** EXERCISE DESCRIPTION **
Out of the records below, copy all lines in which the word "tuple" occurs.

** EXTRACTED MATERIAL **
★ ★ ★ ★ ★

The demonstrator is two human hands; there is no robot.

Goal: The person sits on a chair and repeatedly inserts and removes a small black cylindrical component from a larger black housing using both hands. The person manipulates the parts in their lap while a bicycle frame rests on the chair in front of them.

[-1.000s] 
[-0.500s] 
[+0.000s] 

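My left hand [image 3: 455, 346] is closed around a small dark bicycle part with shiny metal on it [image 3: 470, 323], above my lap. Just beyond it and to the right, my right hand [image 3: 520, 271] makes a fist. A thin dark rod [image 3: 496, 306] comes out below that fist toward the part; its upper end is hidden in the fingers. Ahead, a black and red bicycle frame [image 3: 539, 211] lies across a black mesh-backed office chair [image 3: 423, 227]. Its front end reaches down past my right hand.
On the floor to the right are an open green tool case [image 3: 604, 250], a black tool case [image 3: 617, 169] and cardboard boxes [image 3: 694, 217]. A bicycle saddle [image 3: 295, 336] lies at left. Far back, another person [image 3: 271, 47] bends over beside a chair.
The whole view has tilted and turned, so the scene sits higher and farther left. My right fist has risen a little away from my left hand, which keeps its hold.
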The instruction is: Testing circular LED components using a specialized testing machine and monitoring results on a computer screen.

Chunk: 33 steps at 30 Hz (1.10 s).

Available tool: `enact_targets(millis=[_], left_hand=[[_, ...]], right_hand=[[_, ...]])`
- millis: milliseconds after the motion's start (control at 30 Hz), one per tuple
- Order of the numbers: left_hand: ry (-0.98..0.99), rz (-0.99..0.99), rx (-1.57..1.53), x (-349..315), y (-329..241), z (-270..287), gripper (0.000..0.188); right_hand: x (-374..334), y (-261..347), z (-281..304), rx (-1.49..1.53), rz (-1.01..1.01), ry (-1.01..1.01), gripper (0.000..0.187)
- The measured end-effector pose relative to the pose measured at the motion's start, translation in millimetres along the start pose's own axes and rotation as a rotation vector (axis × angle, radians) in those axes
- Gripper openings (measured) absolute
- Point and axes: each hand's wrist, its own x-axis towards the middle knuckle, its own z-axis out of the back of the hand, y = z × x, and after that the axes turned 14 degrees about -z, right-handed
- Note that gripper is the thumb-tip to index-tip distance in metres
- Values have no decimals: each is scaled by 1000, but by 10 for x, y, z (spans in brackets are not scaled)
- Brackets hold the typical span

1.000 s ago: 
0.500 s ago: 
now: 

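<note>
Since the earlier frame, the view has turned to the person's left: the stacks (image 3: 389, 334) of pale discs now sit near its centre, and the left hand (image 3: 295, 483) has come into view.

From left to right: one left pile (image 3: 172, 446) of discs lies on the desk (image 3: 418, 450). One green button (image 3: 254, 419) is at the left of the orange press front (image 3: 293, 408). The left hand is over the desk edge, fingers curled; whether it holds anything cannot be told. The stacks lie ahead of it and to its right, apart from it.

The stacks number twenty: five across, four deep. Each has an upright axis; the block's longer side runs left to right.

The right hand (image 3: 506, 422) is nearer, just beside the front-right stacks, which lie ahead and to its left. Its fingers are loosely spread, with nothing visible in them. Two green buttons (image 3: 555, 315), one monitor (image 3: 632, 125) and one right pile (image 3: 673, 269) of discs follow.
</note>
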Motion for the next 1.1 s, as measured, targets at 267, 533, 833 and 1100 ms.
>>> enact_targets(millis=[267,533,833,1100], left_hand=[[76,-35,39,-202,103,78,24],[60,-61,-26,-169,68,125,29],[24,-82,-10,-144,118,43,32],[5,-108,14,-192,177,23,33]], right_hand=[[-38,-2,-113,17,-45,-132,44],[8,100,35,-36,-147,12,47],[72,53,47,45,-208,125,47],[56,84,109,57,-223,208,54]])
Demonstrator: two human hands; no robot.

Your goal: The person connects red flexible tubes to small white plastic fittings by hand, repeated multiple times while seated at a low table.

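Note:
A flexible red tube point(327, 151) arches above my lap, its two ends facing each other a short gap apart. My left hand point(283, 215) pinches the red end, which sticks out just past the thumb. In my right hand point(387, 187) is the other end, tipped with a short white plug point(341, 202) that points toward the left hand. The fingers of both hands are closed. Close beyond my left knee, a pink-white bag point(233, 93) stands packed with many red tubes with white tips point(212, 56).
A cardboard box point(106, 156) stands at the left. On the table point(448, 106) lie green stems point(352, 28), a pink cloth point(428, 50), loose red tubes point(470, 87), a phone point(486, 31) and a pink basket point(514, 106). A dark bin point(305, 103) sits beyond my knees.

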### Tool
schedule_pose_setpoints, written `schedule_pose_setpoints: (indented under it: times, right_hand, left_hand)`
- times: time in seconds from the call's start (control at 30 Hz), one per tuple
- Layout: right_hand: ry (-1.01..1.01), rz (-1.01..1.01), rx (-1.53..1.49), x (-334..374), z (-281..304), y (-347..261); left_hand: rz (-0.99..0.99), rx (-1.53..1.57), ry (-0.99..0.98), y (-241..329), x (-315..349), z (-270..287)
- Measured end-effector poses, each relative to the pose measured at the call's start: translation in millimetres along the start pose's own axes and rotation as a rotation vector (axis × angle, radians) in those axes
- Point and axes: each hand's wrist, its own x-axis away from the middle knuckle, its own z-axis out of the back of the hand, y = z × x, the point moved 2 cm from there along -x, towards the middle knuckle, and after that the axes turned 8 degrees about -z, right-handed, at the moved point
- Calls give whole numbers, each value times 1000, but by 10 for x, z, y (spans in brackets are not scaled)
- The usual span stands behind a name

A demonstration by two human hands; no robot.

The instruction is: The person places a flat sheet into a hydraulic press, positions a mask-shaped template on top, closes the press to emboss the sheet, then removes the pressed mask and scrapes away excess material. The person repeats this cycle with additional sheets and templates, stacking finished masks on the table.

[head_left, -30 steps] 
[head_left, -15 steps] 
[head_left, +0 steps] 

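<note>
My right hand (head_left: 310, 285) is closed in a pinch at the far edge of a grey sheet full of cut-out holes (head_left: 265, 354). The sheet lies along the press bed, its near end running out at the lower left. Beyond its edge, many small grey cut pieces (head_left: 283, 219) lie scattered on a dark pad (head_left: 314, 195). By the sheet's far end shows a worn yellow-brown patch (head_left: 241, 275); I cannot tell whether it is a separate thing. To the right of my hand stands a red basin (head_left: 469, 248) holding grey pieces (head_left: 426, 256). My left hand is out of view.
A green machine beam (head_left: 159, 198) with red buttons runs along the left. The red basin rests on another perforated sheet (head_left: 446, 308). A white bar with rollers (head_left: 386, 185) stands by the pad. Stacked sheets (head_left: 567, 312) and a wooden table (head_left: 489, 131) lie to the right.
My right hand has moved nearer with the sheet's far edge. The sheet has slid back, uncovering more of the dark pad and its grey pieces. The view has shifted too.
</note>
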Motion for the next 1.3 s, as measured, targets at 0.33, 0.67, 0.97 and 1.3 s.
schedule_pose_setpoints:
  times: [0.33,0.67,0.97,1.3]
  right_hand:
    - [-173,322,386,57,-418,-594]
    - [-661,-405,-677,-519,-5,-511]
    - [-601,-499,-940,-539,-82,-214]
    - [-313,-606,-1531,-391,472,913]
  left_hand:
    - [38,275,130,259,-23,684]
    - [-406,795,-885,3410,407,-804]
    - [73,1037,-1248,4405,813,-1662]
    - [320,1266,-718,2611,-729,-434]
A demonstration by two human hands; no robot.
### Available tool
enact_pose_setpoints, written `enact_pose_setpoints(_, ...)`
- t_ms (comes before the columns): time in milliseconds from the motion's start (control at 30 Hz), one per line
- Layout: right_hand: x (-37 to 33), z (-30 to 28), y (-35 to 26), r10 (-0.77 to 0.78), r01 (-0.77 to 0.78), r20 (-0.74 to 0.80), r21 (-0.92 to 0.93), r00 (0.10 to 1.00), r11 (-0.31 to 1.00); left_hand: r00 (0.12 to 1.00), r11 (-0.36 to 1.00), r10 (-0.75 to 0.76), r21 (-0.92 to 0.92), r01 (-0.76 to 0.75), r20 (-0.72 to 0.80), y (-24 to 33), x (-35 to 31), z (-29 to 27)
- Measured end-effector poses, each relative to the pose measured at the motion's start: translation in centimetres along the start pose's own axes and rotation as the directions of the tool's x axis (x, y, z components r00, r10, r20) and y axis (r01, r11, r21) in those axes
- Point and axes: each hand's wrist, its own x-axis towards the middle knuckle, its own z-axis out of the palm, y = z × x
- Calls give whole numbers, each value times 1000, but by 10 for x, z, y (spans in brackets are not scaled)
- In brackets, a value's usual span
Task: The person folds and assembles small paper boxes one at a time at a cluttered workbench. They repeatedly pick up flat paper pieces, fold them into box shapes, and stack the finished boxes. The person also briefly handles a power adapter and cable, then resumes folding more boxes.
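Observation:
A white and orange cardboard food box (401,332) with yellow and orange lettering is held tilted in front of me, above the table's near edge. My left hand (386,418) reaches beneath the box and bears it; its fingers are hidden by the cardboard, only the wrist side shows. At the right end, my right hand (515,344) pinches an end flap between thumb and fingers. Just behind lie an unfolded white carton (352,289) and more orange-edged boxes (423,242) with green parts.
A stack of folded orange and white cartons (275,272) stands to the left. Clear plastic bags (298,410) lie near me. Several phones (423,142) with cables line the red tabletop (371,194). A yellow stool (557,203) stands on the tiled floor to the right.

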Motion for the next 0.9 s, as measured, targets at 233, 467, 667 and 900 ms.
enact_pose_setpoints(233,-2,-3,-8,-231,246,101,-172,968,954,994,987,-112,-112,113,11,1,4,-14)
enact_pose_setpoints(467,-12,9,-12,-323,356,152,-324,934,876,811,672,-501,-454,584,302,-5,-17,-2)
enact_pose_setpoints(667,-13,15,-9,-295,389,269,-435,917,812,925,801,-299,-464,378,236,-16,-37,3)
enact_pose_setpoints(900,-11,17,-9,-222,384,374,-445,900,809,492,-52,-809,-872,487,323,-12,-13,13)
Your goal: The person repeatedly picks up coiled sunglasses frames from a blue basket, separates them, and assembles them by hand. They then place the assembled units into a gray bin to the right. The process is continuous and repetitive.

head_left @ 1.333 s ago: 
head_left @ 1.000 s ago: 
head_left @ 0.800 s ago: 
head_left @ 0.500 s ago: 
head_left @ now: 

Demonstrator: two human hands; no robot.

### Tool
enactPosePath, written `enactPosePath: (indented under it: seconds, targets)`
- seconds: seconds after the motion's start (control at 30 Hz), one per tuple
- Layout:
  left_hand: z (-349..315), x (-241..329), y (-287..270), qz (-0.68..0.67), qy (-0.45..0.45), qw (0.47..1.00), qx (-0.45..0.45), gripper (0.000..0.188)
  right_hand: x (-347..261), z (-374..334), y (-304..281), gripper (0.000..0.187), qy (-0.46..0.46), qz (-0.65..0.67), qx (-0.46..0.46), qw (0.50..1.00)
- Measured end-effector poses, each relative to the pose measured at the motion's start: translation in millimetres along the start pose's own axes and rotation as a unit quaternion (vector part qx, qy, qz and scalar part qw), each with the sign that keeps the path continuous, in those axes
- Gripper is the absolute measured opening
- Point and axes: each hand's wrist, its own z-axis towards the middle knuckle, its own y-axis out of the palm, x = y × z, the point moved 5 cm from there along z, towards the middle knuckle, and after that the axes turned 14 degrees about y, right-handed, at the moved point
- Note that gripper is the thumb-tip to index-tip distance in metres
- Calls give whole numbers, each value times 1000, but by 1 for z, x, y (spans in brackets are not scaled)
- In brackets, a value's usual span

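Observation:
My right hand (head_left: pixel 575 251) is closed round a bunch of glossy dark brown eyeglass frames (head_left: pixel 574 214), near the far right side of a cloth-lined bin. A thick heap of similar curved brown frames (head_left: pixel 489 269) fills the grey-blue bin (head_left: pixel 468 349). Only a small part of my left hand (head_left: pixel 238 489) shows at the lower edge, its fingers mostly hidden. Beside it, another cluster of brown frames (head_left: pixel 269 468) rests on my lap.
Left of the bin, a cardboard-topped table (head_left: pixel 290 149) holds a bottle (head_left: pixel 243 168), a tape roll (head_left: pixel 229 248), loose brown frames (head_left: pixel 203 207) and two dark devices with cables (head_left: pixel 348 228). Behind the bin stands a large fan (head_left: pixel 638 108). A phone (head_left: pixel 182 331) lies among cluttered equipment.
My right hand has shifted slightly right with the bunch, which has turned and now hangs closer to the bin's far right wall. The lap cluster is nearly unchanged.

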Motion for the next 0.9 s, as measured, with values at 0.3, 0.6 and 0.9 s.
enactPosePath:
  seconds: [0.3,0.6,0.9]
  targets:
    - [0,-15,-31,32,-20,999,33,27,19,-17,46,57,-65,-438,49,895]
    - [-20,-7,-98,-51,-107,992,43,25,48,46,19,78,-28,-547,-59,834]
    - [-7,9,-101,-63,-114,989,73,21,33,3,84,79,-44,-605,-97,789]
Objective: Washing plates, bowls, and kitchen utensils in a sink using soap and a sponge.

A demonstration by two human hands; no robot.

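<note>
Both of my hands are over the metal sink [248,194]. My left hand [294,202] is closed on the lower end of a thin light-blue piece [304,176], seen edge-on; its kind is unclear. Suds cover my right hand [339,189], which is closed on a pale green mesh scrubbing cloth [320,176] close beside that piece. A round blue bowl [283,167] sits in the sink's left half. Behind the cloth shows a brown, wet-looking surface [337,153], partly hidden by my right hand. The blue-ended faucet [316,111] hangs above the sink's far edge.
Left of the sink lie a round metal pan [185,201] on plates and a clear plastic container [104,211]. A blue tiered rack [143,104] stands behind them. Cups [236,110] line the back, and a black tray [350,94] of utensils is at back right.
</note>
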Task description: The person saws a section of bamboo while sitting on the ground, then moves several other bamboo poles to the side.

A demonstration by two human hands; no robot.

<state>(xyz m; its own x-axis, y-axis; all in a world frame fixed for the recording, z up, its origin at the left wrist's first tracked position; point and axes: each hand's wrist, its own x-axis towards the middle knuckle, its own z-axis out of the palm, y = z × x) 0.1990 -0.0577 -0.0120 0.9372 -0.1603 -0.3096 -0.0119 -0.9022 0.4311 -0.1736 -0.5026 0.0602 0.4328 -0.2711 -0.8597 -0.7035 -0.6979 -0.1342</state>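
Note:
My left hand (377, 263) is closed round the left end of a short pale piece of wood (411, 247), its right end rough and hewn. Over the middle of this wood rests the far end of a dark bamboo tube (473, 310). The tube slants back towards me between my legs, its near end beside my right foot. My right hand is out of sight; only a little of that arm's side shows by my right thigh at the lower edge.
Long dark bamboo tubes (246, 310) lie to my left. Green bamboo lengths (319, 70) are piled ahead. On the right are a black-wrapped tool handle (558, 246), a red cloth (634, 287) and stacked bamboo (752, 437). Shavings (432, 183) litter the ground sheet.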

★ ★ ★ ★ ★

** SOLUTION TO THE EXERCISE **
- millis: milliseconds after the motion's start (control at 30 Hz), one per tuple
- times: time in seconds from the call's start (control at 30 Hz), one per tuple
- seconds: seconds after the motion's start (control at 30 Hz), one per tuple

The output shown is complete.